- Skhiming Skhiming
- Coordinates: 23°25′59″S 30°33′43″E﻿ / ﻿23.433°S 30.562°E
- Country: South Africa
- Province: Limpopo
- District: Mopani
- Municipality: Greater Giyani

Area
- • Total: 1.50 km^{2} (0.58 sq mi)

Population (2011)
- • Total: 1,763
- • Density: 1,180/km^{2} (3,040/sq mi)

Racial makeup (2011)
- • Black African: 99.8%
- • Indian/Asian: 0.1%
- • White: 0.1%

First languages (2011)
- • Northern Sotho: 95.2%
- • Tsonga: 3.4%
- • Other: 1.4%
- Time zone: UTC+2 (SAST)

= Skhiming =

Skhiming is a village in South Africa, Limpopo Province, Mopani District Municipality, Greater Giyani, Bolobedu. It was founded in 1971 in the Bantustan created by the former Prime Minister of South Africa, Hendrik Verwoerd.

==Geography==
It is a flat land that is circumvented by the biggest river in Bolobedu called the Molototsi. The original inhabitants of this land belonged to the Ramafalo clan who resided on the flat land during the 18th century. This is one of the vital clans of the Lobedu (or Balobedu) tribe and is regarded as the clan of rain (Bakoto ba go fala ka naka la pula). They are believed to be able to make rain through tribal rituals dating back to the 14th century during their migration from North-West of Africa, now called Zambia and Botswana.

==History==
In the early 19th century, Skhiming village was just a bush veld populated by wild animals which are now contained in the Northern Kruger National Park. The founders of this land, the Ramafalo clan were bordered by the Lekabe River on the west/north, Khesepe River on the east and Molototsi on the south/west and south/east. Skhiming village was then in 1971 put under the curatorship of Mmatsweu Mmamaila as the head man after the approval of the Ramafalo clan since the Modjadji Kraal decided to resolve the Mmamaila kingship conflict in the Bolobedu North. The Ramafalo clan agreed with the Modjadji kraal to let the Mmamailas be the head of the village.

==Local Government==
Since the death of the village head the late 1980s, Josias Ramafalo from the Ramafalo clan claimed his fatherland back. This was subsequently approved by all the villagers. Josias was working closely with the head-man Mmatsweu.
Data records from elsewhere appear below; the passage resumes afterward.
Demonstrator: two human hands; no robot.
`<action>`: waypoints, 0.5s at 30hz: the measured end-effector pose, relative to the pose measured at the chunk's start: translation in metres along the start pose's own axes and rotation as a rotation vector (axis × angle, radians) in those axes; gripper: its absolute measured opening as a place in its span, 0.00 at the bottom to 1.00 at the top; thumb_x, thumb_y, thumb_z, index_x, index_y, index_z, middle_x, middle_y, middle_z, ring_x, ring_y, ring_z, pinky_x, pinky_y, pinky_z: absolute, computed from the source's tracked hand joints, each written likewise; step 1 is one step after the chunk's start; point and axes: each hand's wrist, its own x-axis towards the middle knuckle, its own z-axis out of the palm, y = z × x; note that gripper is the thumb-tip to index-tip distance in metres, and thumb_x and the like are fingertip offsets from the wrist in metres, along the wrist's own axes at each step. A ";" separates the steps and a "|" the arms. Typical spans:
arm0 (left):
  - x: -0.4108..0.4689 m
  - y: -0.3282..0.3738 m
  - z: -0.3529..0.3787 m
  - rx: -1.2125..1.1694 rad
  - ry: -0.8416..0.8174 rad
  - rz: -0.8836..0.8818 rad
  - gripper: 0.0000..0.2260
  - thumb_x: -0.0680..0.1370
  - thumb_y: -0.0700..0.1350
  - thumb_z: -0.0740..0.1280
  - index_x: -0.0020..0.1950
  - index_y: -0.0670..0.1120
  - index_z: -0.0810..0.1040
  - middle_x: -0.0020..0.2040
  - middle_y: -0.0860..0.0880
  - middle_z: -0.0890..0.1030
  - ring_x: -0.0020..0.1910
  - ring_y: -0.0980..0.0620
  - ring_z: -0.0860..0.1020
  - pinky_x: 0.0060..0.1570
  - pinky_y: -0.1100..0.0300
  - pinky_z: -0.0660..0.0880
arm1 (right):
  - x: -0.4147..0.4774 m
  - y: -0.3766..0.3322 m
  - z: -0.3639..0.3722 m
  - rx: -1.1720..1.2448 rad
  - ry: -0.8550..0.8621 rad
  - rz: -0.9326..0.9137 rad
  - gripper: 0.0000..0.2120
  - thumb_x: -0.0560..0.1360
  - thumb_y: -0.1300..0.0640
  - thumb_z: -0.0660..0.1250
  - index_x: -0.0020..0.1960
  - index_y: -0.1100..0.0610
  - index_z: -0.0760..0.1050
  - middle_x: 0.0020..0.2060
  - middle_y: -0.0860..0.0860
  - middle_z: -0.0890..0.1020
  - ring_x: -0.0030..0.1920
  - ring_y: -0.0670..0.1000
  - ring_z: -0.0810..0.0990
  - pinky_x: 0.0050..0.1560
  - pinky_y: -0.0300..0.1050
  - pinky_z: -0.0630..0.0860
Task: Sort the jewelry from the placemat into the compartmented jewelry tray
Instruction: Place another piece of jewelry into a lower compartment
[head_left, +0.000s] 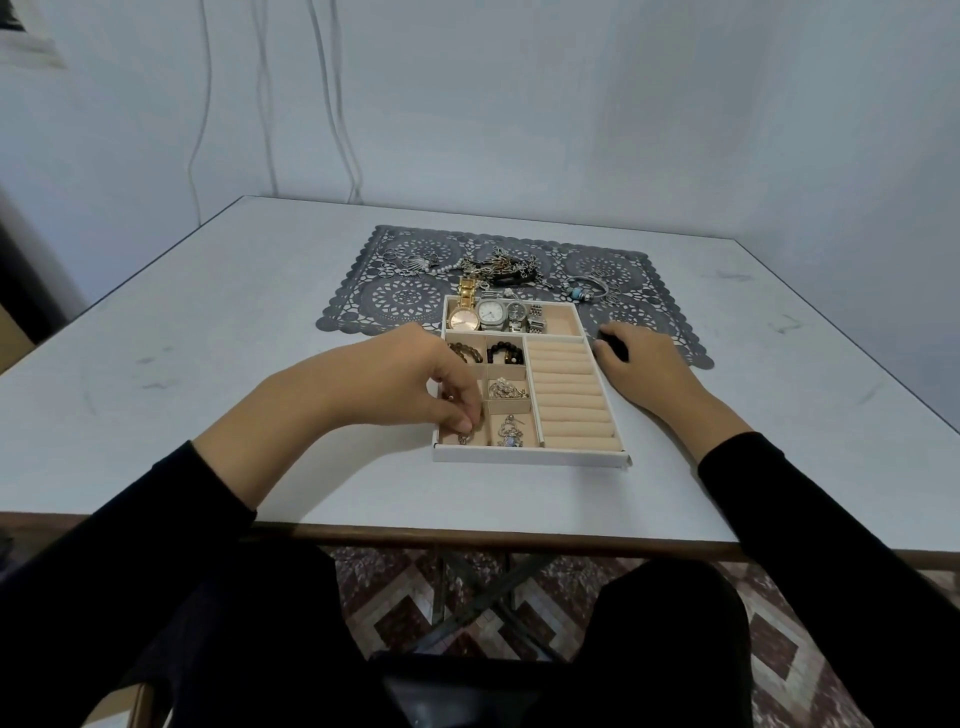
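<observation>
Jewelry lies in two places on the white desk (208, 364); part of it remains in a tangle (498, 267) of chains and beads on the grey lace-cut placemat (405, 296), with rings (400, 257) toward the mat's left end and a silver bangle with blue beads (587, 288) toward its right; the rest already sits in the compartmented jewelry tray (530, 454), which rests at the mat's near edge. Three watches fill the tray's far row: a gold one (464, 317), a square silver one (491, 313), a smaller silver one (517, 314); just nearer, two small cells each hold a dark beaded bracelet (504, 353); below those, one cell holds a small silver heap (503, 388) and another a silver pendant piece (508, 430); the padded ring rolls (571, 400) on the right stand bare. The left hand (410, 382) reaches into the near-left cell, fingertips pinched together on a small silver piece (464, 438) there. The right hand (644, 364) lies palm-down on the desk beside the tray's right wall, fingers curled loosely; something dark shows at its fingertips, but whether it grips it I cannot tell. Both sleeves are black.
</observation>
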 end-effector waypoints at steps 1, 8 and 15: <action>0.000 0.000 0.000 -0.002 0.001 0.001 0.05 0.72 0.45 0.76 0.46 0.55 0.86 0.40 0.62 0.84 0.43 0.62 0.80 0.44 0.72 0.71 | 0.000 0.000 0.000 0.000 -0.001 0.002 0.14 0.80 0.53 0.59 0.59 0.61 0.76 0.53 0.56 0.81 0.52 0.55 0.77 0.46 0.41 0.66; -0.002 -0.006 -0.005 -0.125 0.060 -0.048 0.05 0.72 0.45 0.76 0.46 0.55 0.86 0.41 0.61 0.84 0.46 0.61 0.80 0.46 0.72 0.72 | 0.000 0.001 -0.002 0.024 -0.019 0.027 0.15 0.80 0.52 0.60 0.62 0.59 0.76 0.56 0.55 0.81 0.55 0.53 0.77 0.48 0.38 0.64; 0.010 -0.033 -0.019 -0.348 0.303 -0.036 0.03 0.74 0.43 0.73 0.47 0.46 0.84 0.42 0.53 0.85 0.44 0.55 0.83 0.48 0.65 0.77 | 0.007 0.002 -0.013 0.088 0.000 0.075 0.11 0.79 0.55 0.62 0.57 0.57 0.78 0.50 0.51 0.82 0.47 0.46 0.73 0.43 0.32 0.62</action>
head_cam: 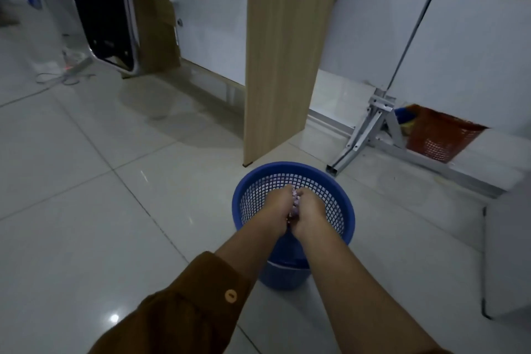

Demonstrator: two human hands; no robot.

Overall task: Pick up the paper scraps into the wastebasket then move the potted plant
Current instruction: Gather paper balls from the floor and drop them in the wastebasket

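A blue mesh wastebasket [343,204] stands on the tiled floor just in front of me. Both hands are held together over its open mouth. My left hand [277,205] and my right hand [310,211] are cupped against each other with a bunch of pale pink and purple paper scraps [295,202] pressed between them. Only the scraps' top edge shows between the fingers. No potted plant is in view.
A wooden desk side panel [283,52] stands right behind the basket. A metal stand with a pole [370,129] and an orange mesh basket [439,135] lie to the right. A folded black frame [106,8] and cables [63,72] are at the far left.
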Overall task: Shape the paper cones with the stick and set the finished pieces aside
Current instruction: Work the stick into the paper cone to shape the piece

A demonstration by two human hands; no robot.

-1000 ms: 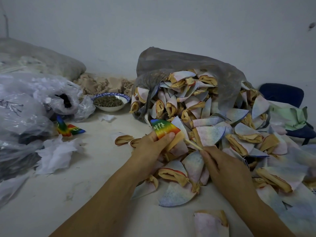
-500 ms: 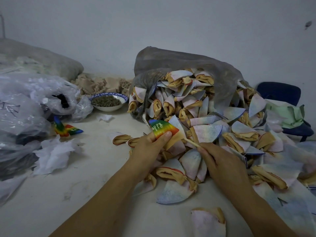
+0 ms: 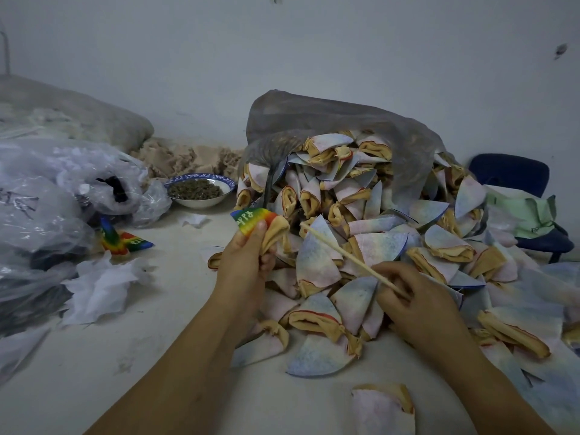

Josias led the village for approximately five years until the only son of Mmatsweu (Pencil Mmamaila) abruptly assumed leadership. There is a misunderstanding among residents as to why he did so. They wanted the Ramafalo clan to have leadership of their land.

==Education and Hospitals==
In the late 1970s, Skhiming moved the Seilawa Primary School from the Khesepe region to the village. The name was then changed to the Maloba Primary School. The water borehole was discovered in 1984 and now serves the community with water. In the late 1990s Skhiming village started to develop and was seen as the center in the lower Bolobedu (Boroka). The high school, Makgopela High and the Skhiming Clinic were built. A small shopping complex was planned but failed due to the poor economic conditions.